> _Work request_: When you reach the line below that has "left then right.", start returning lines exactly, and stop after the line that has "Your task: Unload"; skip the pictures.

> _The data_:
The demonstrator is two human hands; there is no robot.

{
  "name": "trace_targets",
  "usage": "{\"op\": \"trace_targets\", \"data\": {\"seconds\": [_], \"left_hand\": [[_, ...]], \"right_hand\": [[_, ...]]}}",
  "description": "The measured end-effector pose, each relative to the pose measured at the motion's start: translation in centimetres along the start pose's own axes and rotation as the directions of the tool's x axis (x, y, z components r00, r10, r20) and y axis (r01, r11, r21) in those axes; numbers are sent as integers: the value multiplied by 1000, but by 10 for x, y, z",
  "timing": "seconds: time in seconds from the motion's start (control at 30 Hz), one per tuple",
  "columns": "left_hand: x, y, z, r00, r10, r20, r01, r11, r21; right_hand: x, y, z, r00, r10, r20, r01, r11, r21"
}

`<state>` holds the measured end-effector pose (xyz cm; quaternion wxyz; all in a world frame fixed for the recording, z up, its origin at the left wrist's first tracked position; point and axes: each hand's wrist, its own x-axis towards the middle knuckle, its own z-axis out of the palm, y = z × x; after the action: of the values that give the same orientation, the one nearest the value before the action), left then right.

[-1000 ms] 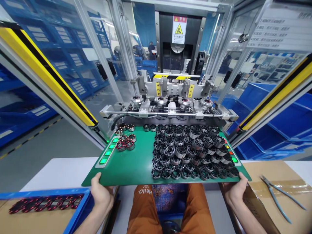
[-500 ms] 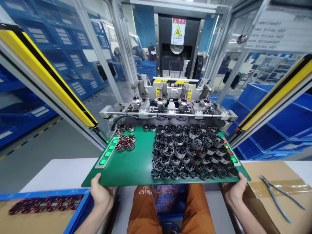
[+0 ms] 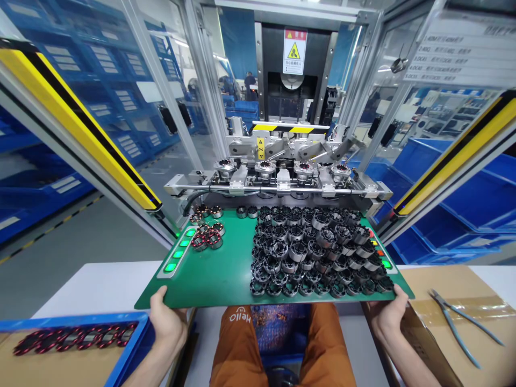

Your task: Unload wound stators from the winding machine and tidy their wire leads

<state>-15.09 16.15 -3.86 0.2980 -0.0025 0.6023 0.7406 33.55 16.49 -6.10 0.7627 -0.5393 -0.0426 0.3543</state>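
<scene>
My left hand [image 3: 168, 321] grips the near left corner of the green work board [image 3: 226, 279], thumb on top and the other fingers hidden beneath. At the near right corner, my right hand [image 3: 390, 316] holds the same edge in the same way. Stacked rows of bare motor stator cores [image 3: 298, 250] with black insulation cover the board's right half, close to my right thumb. Several copper-wound stators [image 3: 207, 236] lie at its far left. Two bare cores [image 3: 246, 212] stand apart at the back edge.
Behind the board is a winding machine [image 3: 282, 177] with a row of stator holders. Lit green buttons [image 3: 177, 252] flank the board's left side. A blue tray [image 3: 141, 322] of wound stators lies left; pliers [image 3: 455, 322] rest on cardboard at right. Yellow-black posts [image 3: 80, 129] stand on both sides.
Above the holders, the machine's upright clamp arms have swung back and now lie tilted. The striped bar behind them has shifted. Both my hands and the stators have stayed in place.
</scene>
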Motion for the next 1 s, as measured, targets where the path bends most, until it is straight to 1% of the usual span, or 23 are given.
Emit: {"op": "trace_targets", "data": {"seconds": [0.13,0.3,0.53,0.67,0.87,1.0], "left_hand": [[-1,1,0,999,-36,-6,35,998,-59],[0,1,1,999,-49,-1,48,995,-88],[-1,1,-1,999,-49,0,49,994,-93],[-1,0,-2,999,-41,4,41,995,-96],[1,-1,-1,999,-32,8,33,994,-100],[2,-1,-1,999,-31,9,31,995,-99]], "right_hand": [[2,2,-2,1000,-13,16,13,1000,22],[8,7,-5,997,-72,23,72,997,-1],[5,4,-2,1000,-15,-11,15,999,35],[3,3,-1,1000,-2,-17,3,999,42],[6,4,-2,1000,-1,-16,1,1000,-6],[5,4,-1,1000,2,-14,-2,1000,13]]}}
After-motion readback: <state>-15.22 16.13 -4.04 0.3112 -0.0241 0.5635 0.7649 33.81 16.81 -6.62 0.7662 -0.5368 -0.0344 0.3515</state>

> _Result for this exercise_:
`<state>` holds the measured end-effector pose (xyz cm; quaternion wxyz; all in a world frame fixed for the recording, z up, its origin at the left wrist's first tracked position; point and axes: each hand's wrist, its own x-axis towards the middle knuckle, its own z-axis out of the palm, y = z × x; after the action: of the values that give the same orientation, the one nearest the value before the action), left then right.

[-1000 ms] 
[-500 ms] 
[+0 ms] 

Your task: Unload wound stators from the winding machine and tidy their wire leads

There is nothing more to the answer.